Carbon Nanodisks Decorated with Guanidinylated Hyperbranched Polyethyleneimine Derivatives as Efficient Antibacterial Agents.

Non-toxic carbon-based hybrid nanomaterials based on carbon nanodisks were synthesized and assessed as novel antibacterial agents. Specifically, acid-treated carbon nanodisks (oxCNDs), as a safe alternative material to graphene oxide, interacted through covalent and non-covalent bonding with guanidinylated hyperbranched polyethyleneimine derivatives (GPEI5K and GPEI25K), affording the oxCNDs@GPEI5K and oxCNDs@GPEI25K hybrids. Their physico-chemical characterization confirmed the successful and homogenous attachment of GPEIs on the surface of oxCNDs, which, due to the presence of guanidinium groups, offered them improved aqueous stability. Moreover, the antibacterial activity of oxCNDs@GPEIs was evaluated against Gram-negative E. coli and Gram-positive S. aureus bacteria. It was found that both hybrids exhibited enhanced antibacterial activity, with oxCNDs@GPEI5K being more active than oxCNDs@GPEI25K. Their MIC and MBC values were found to be much lower than those of oxCNDs, revealing that the GPEI attachment endowed the hybrids with enhanced antibacterial properties. These improved properties were attributed to the polycationic character of the oxCNDs@GPEIs, which enables effective interaction with the bacterial cytoplasmic membrane and cell walls, leading to cell envelope damage, and eventually cell lysis. Finally, oxCNDs@GPEIs showed minimal cytotoxicity on mammalian cells, indicating that these hybrid nanomaterials have great potential to be used as safe and efficient antibacterial agents.

Graphene oxide and oxidized carbon nanodiscs as biomedical scaffolds for the targeted delivery of quercetin to cancer cells.

Targeting cancer cells without affecting normal cells poses a particular challenge. Nevertheless, the utilization of innovative nanomaterials in targeted cancer therapy has witnessed significant growth in recent years.
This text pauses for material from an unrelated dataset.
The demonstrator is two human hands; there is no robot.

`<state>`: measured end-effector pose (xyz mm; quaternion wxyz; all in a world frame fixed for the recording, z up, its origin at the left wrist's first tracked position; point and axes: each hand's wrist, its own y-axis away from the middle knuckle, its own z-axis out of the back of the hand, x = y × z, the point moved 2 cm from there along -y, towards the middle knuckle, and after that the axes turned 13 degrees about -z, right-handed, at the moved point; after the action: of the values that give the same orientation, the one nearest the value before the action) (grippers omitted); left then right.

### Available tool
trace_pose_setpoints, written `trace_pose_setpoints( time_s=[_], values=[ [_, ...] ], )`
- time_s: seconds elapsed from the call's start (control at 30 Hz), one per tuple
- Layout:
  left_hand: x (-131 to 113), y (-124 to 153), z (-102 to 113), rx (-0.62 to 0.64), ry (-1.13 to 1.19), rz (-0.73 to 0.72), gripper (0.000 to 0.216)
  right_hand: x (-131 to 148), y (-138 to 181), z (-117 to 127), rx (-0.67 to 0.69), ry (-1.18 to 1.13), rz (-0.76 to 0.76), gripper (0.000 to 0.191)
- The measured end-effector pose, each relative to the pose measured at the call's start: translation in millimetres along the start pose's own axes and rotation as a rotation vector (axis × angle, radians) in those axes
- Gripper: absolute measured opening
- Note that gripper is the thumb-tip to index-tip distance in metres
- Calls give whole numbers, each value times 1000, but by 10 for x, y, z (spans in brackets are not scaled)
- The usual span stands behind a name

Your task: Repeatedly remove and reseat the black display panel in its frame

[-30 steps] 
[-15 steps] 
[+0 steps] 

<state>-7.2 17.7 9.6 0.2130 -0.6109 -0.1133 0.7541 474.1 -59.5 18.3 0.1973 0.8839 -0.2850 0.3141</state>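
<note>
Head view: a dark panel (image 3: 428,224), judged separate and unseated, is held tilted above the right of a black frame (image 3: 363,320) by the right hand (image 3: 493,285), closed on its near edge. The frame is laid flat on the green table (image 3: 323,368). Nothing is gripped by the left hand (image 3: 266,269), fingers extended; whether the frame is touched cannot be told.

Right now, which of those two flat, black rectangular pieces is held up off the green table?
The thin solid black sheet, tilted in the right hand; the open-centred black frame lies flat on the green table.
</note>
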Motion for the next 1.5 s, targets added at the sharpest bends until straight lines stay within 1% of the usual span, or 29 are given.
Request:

In this study, we examined two layered carbon nanomaterials, graphene and carbon nanodiscs (CNDs), both of which possess extraordinary physicochemical and structural properties alongside their nano-scale dimensions, and explored their potential as nanocarriers for quercetin, a bioactive flavonoid known for its potent anticancer properties. Within both graphitic allotropes, oxidation results in heightened hydrophilicity and the incorporation of oxygen functionalities. These factors are of great significance for drug delivery purposes. The successful oxidation and interaction of quercetin with both graphene (GO) and CNDs (oxCNDs) have been confirmed through a range of characterization techniques, including FTIR, Raman, and XPS spectroscopy, as well as XRD and AFM. In vitro anticancer tests were conducted on both normal (NIH/3T3) and glioblastoma (U87) cells. The results revealed that the bonding of quercetin with GO and oxCNDs enhances its cytotoxic effect on cancer cells. GO-Quercetin and oxCNDs-Quercetin induced G0/G1 cell cycle arrest in U87 cells, whereas oxCNDs caused G2/M arrest, indicating a distinct mode of action. In long-term survival studies, cancer cells exhibited significantly lower viability than normal cells at all corresponding doses of GO-Quercetin and oxCNDs-Quercetin. This work leads us to conclude that the conjugation of quercetin to GO and oxCNDs shows promising potential for targeted anticancer activity. However, further research at the molecular level is necessary to substantiate our preliminary findings.